Elle raconte que le personnel lui a dit qu'elle l'élevait d'une manière étrangère aux coutumes italiennes en matière d'éducation des enfants.

Ils étaient alarmés par sa façon dite "africaine" d'élever son fils, comme le fait de le porter sur son dos ou la façon dont elle l'encourageait à manger en lui mettant de la nourriture dans la bouche.

Au Nigeria, leur dit-elle, il est normal que les mères élèvent leur enfant de cette manière.

Ils l'ont avertie que si elle n'arrêtait pas, ils informeraient les services sociaux et qu'elle risquait de perdre son fils au profit du système.

Bataille pour l'enfant

Dans le foyer, Mary affirme que les travailleurs ne lui ont pas apporté le soutien dont elle avait besoin pour s'occuper de son fils.

Puis, un jour de septembre 2019, les choses se sont précipitées.

Le personnel n'était toujours pas satisfait de la façon dont elle élevait son fils et, pour une raison quelconque, une dispute a dégénéré.

Les choses se sont tellement envenimées que le personnel a attrapé son enfant, alors âgé d'un an, alors qu'elle s'accrochait désespérément à lui pendant la bagarre.

Elle dit qu'elle les a suppliés de ne pas l'emmener, en criant : "Avant de prendre mon bébé, assurez-vous de me tuer."

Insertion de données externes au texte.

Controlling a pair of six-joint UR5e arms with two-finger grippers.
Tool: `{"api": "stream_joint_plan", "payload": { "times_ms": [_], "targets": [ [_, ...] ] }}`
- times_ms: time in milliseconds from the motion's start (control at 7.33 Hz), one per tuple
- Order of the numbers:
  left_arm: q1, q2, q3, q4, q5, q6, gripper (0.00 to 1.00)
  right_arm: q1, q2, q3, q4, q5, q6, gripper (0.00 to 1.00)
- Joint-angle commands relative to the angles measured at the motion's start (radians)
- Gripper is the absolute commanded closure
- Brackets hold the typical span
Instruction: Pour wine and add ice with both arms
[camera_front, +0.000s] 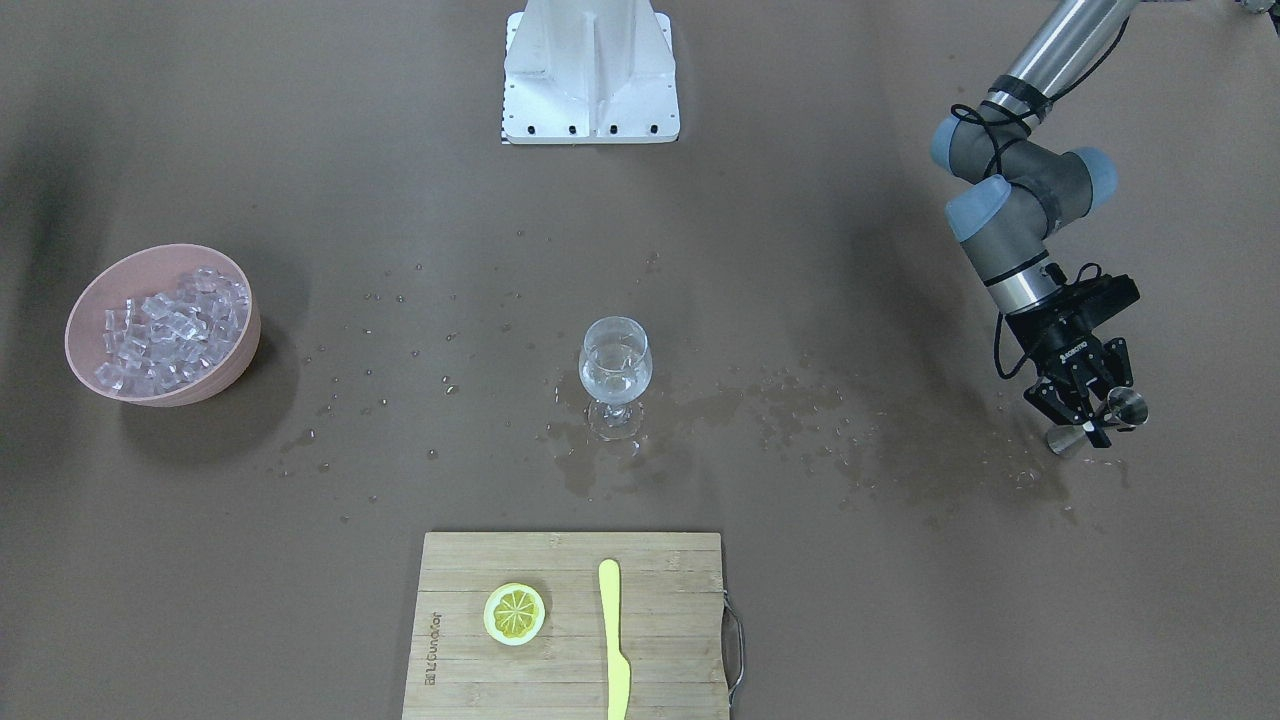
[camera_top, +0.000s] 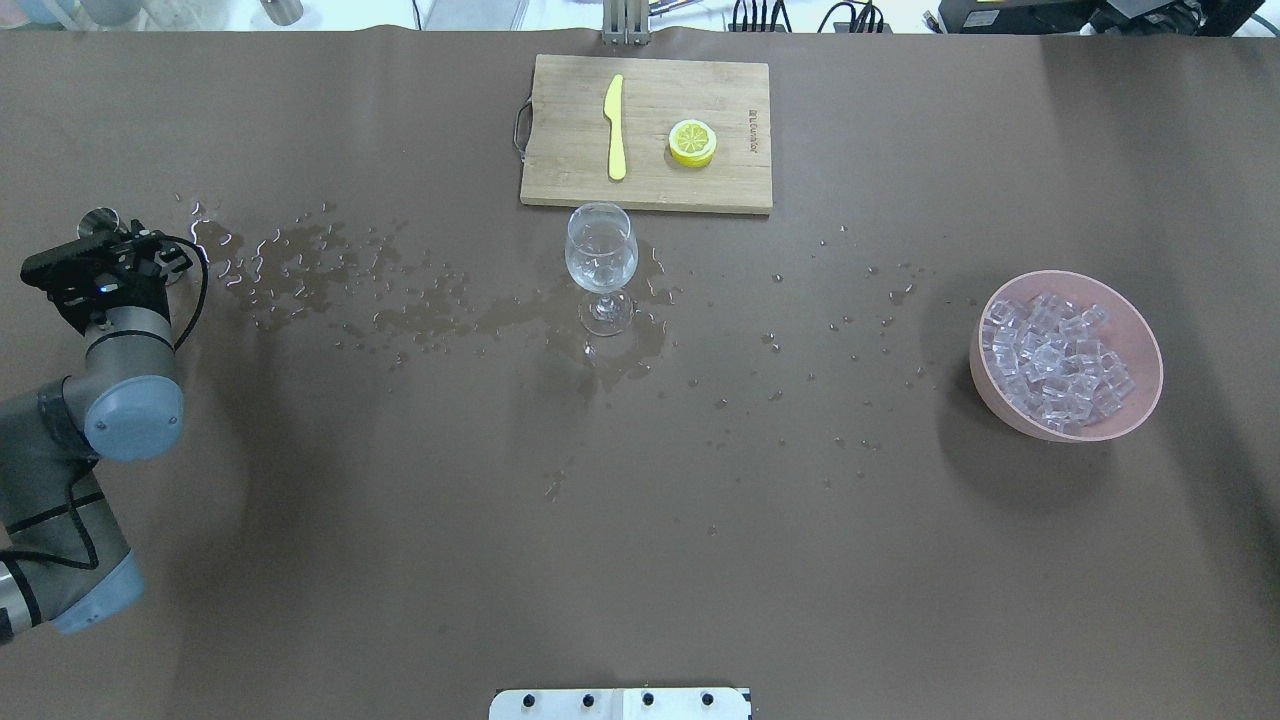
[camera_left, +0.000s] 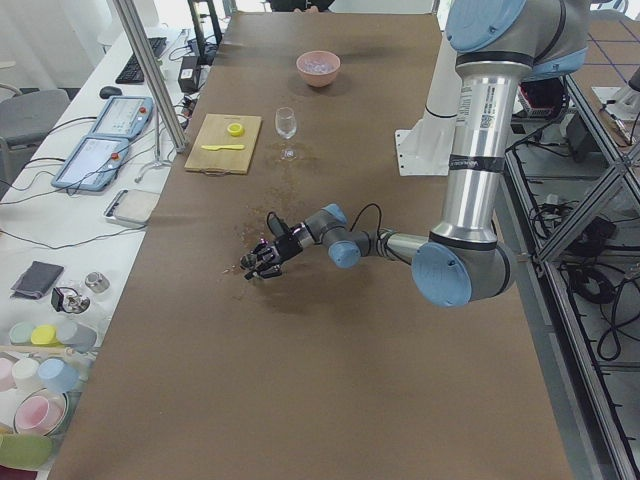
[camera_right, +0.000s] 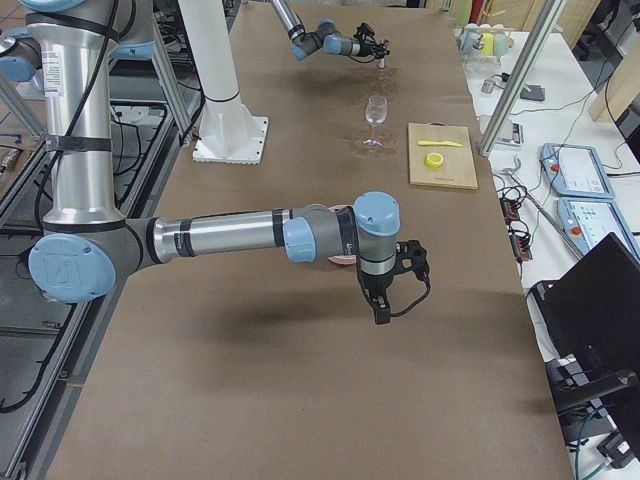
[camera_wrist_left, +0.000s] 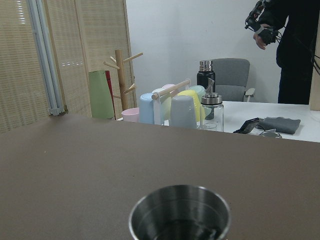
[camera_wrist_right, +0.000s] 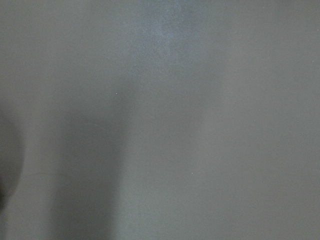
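wine (camera_front: 614, 378): small amt in stemmed glass (camera_front: 615, 328), mid-table, wet patches round its foot. right arm (camera_right: 230, 232) over table's right end; its gripper (camera_right: 381, 314) shows only from the side, can't tell if fingers apart or together. left arm (camera_front: 1010, 215) at left end, gripper (camera_front: 1088, 420) clamped on steel jigger (camera_front: 1130, 408). wood board (camera_top: 560, 150) far centre. pink bowl (camera_top: 1138, 340) at right, heaped w/ ice (camera_top: 1055, 365).

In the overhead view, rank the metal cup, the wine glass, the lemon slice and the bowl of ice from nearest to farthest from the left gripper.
From the left gripper:
1. Metal cup, right at the gripper, far left edge.
2. Wine glass, table centre.
3. Lemon slice, on the cutting board beyond the glass.
4. Pink bowl of ice, far right.
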Motion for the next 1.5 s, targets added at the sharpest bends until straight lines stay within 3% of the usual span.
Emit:
{"api": "stream_joint_plan", "payload": {
  "times_ms": [0,545,682,818,955,1364],
  "targets": [
    [0.003,-0.017,0.014,-0.001,0.0,0.0,0.55,-0.001,0.0,0.0,0.0,0.0,0.0,0.0],
    [0.003,-0.04,0.042,-0.001,-0.002,0.0,0.55,-0.001,0.0,-0.003,0.0,0.0,0.0,0.0],
    [0.003,-0.038,0.042,-0.001,0.0,0.0,0.6,-0.001,0.0,-0.003,0.0,0.0,0.0,0.0],
    [0.003,-0.035,0.042,-0.004,0.0,-0.001,0.77,-0.001,0.0,-0.003,0.0,0.0,0.0,0.0],
    [0.005,-0.029,0.04,-0.03,0.0,0.003,1.0,-0.001,0.0,-0.003,0.0,0.0,0.0,0.0],
    [0.002,-0.022,-0.016,-0.093,0.001,0.014,1.0,-0.001,0.0,-0.002,-0.001,0.002,0.0,0.0]
  ]
}}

Son fils était en larmes. Finalement, les travailleurs l'ont laissé partir et le lui ont rendu.


Elle a alors entamé une quête pour quitter le foyer et, avec l'aide d'une ONG locale, elle a pu en sortir définitivement en novembre 2019.

Mais avant de pouvoir partir, elle a dû convaincre les services sociaux qu'elle et son petit ami pouvaient s'occuper de leur fils.

Son petit ami a trouvé un bon emploi et un logement. Ils ont acheté au bébé un berceau et une armoire et, après plusieurs semaines, ils ont été autorisés à emménager ensemble en tant que famille.

La Cour européenne soutient la mère nigériane

Dans ces foyers, si les travailleurs estiment qu'une mère ne peut pas élever un enfant, ils tirent la sonnette d'alarme. Mais cela peut souvent être dû au grand fossé culturel sur la façon d'élever l'enfant.

Si une mère africaine s'empêtre dans le système, il peut être difficile pour elle de contester les accusations selon lesquelles elle n'est pas capable de s'occuper du bébé.

Et si la mesure drastique est prise et qu'un enfant est retiré de la garde de sa mère, il peut être très difficile pour une mère d'obtenir des informations sur l'enfant ou de demander un droit de visite dans les systèmes italiens de placement familial et d'adoption.

Mais la réparation peut être à portée de main.

En avril, la Cour européenne des droits de l'homme a jugé que l'Italie avait violé les droits d'une mère nigériane dont les enfants ont été retirés par les autorités à Rome en 2017. Ses deux enfants ont été adoptés par deux familles italiennes différentes et elle s'est vu refuser tout contact avec eux.

La Cour a critiqué les autorités italiennes pour ne pas avoir apprécié que la mère ait pu avoir des compétences parentales différentes en raison de son origine nigériane.

Dans cet arrêt important, la Cour a indiqué que les autorités italiennes n'avaient pas tenu compte de sa vulnérabilité en tant que survivante de la traite des êtres humains et a ordonné à l'Italie de l'indemniser.

Pour Mary, au moins, son calvaire est terminé.

En septembre 2020, elle s'est mariée à son petit ami lors d'une cérémonie colorée et joyeuse à Palerme.

Elle est heureuse de voir son fils grandir à ses côtés et attend avec impatience qu'il entre à l'école.

Peut-être que la décision du tribunal donnera de l'espoir à d'autres femmes migrantes qui se trouvent encore dans ces foyers et qui restent nerveuses quant à ce qui pourrait arriver à leurs enfants.